Code: Bot_821/2014_DSC2477

Habitat: alpine grassland, almost flat terrain, shallow calcareous skeletal ground with some silicate, relatively dry and warm place, full sun; exposed to direct rain; growing among Rhododendron hirsutum, Homogyne alpina, Antenaria carpatica, Dryas octopetala, Salix retusa, Helianthemum sp., Polygonum viviparum, Alchemilla sp., Potentilla crantzii, Trifolium montanum, Vaccinium vitis-idaea, Thymus serpyllum agg., Centraria islandica; average precipitations ~ 3.000 mm/year, average temperature 0-2 deg C, elevation 1.975 m (6.500 feet), alpine phytogeographical region.

Substratum: apparently soil and debris of Dryas octopetala roots and branches.

Place: Mt. Mangart’s flats, east of the beginning of Mt. Mangart terminal road loop, East Julian Alps, Posočje, Slovenia EC

Comments: Gymnopus dryophilus is a saprophytic species. Standard books generally consider it growing in all kinds of woods under trees (Ref.:7 and elsewhere). Its Latin species name suggests the same – ‘dryophilus’ means ‘oak loving’. Similarly does its German name – ‘Waldfreund’ means ‘friend of woods’. It is most common in submontane elevations 400-600 m (Ref.: 6.). That is why I was initially reluctant regarding my determination of these fungi found in open stony grassland far of any trees in an alpine phytogeographical region at around 2.000 m (6.500 feet) elevation. Later I realized that the species has been found in similar habitats also at significantly higher elevations than this: in Stubaier Alps, Austria (Ref.: 2) and Italian West Alps (Ref.:5), in Switzerland (Ref. 3), in Pyrenees (Ref.:4) and elsewhere outside of its ‘traditional’ habitats, for example in glacier forefront in Scandinavia (Ref. 8). Apparently the species must have a very broad ecological range.

Growing mostly in groups of a few to several fruit bodies. Over 40 pilei were found in a plot of about 4 × 4 m. Pileus diameter 4(6) cm, stipe up to 8 cm long and up to 8 mm in diameter; SP white.

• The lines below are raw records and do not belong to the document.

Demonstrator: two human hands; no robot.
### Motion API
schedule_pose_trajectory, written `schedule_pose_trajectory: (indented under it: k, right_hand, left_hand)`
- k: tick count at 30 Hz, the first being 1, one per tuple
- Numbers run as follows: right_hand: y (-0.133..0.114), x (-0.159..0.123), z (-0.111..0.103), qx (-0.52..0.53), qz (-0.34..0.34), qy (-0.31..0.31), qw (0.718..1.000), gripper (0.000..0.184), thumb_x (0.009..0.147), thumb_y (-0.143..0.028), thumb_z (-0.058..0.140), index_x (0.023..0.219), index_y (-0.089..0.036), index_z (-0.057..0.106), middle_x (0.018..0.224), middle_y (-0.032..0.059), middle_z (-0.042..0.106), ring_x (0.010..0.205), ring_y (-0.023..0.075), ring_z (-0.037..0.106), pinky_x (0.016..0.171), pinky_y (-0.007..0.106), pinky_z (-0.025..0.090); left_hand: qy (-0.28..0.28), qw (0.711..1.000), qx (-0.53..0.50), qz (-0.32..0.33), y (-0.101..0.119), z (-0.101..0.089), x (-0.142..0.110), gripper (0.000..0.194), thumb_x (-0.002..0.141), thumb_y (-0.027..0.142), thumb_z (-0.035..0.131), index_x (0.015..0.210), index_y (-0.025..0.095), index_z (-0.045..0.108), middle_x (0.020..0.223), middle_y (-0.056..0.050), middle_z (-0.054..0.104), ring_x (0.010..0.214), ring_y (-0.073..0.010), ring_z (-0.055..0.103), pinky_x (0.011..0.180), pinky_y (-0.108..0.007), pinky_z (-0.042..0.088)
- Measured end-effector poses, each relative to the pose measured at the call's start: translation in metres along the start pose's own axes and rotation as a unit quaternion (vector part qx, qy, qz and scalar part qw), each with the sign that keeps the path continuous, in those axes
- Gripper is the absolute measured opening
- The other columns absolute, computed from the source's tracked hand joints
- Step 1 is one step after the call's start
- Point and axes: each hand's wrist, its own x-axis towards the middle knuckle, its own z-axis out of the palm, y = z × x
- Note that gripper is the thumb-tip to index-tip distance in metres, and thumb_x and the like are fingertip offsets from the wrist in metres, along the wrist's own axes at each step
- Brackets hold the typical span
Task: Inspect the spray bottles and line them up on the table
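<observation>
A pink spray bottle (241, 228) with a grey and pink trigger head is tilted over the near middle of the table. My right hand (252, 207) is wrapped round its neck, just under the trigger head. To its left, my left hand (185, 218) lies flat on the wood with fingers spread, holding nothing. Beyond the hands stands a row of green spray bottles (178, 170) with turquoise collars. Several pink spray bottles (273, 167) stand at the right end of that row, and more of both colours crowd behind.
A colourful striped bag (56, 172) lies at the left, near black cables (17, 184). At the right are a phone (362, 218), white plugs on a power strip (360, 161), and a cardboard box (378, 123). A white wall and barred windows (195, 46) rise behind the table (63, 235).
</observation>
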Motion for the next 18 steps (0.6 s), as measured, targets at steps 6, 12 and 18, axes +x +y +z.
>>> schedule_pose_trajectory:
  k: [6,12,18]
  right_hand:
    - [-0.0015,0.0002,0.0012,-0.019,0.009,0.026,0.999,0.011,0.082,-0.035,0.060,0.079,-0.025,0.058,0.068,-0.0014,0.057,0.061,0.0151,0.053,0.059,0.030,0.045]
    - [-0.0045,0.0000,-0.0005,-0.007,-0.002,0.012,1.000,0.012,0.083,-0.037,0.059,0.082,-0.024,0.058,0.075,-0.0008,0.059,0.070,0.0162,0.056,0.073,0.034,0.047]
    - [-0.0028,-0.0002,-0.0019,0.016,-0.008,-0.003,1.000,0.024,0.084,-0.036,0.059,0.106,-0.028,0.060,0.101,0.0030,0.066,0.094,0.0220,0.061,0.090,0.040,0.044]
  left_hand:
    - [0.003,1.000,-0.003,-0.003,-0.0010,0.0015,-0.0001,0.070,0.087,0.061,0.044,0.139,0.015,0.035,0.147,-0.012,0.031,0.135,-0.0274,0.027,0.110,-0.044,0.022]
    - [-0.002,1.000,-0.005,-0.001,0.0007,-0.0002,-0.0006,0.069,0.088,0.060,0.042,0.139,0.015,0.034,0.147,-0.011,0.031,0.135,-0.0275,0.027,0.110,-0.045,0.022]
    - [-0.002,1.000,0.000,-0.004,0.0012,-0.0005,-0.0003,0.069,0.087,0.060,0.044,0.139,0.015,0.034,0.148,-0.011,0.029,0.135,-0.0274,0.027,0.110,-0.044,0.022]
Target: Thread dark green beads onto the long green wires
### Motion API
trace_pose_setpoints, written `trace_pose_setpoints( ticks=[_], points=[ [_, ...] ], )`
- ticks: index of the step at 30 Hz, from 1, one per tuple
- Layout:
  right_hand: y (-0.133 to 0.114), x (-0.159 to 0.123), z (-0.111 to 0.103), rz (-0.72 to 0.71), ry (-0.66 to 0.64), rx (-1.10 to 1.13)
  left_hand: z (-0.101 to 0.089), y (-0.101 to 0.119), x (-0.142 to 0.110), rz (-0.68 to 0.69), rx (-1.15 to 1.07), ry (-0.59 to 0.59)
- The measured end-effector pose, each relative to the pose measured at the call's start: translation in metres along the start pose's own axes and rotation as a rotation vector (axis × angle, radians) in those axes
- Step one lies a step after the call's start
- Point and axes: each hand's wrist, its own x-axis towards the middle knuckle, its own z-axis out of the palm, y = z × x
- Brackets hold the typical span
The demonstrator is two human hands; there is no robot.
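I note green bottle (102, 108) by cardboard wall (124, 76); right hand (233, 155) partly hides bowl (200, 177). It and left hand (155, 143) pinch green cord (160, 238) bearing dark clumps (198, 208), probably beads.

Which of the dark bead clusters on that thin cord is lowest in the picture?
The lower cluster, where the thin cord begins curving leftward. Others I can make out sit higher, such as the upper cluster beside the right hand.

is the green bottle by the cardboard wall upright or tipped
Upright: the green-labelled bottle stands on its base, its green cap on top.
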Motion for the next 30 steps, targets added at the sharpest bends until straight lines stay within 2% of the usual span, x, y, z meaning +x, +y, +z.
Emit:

Nikon D700/Nikkor Micro 105mm/f2.8 and Canon G11, 6.1-30mm/f2.8-4.5

Proposed Names

85% (1)
Recognized by sight
Used references: (1) Personal communication with Mr. Gregor Podgornik, NAC Natural History Center, Tolmin, SI and Mr. Bojan Rot, www.gobenabovskem,si
(2) H. Besl, Beiträge zur Kryptogamen flora im Gebiet der Neuen Regensburger Hutte (Stubaier Alpen, Österreich), Hoppea, Denkschr. Regensb. Bot. Ges., Vol.61 (2000), pp57-69
(3) B. Senn-Irlet, Macromycetes in alpine bed communities – mycocoenological investigations, Acta Bot. Neerl., Vol. 37(2) (1988), pp 251-263
(4) J. Vila, J. Llistosella, X. Llimona, Contribucio al Coneixement dels fongs de l’estatge Alpi dels Pirineus de Catalunya, Rev. Catal. Micol., Vol. 20. (1997), pp 221-232.
(5) G.L. Bue, F. Montachhhini, A. Ceruti, Macromycetes of the alpine belt: Mycocoenological investigations in the Western Italian Alps by multivariate methods, Coenoses, Vol. 9(3). (1994), pp 103-153
(6) G.J. Krieglsteiner (Hrsg.), Die Grosspilze Baden-Württembergs, Band 3., Ulmer (2001), p 206.
(7) D. Arora, Mushrooms Demystified, Ten Speed Press, Berkeley (1986), p 215.
(8) G. Alfredsen, K. Høiland, Succession of terrestrial macrofungi along a deglaciation gradient at Glacier Blåisen, South Norway, Nord. J. of Botany, Vol 21(1) (2001), pp 19-37.
(9) R. Phillips, Mushrooms, Macmillan (2006), p 122.
(10) S. Buczacki, Collins Fungi Guide, Collins (2012), p 174.
(11) M. Bon, Parey’s Buch der Pilze, Kosmos (2005), p 178.
Based on microscopic features:
Spores smooth. Dimensions: 6.6 [7.1 ; 7.3] 7.8 × 3.2 [3.5 ; 3.7] 3.9 microns, Q = 1.8 2 2.2; N = 40; C = 95%, Me = 7.2 × 3.6 microns; Qe = 2. Olympus CH20, NEA 100x/1.25, magnification 1.000 x, oil (spores) and NEA 40x/0.65, magnification 400x, in water. AmScope MA500 digital camera.
Based on chemical features: Taste and smell indistinctive, mild and mushroomy.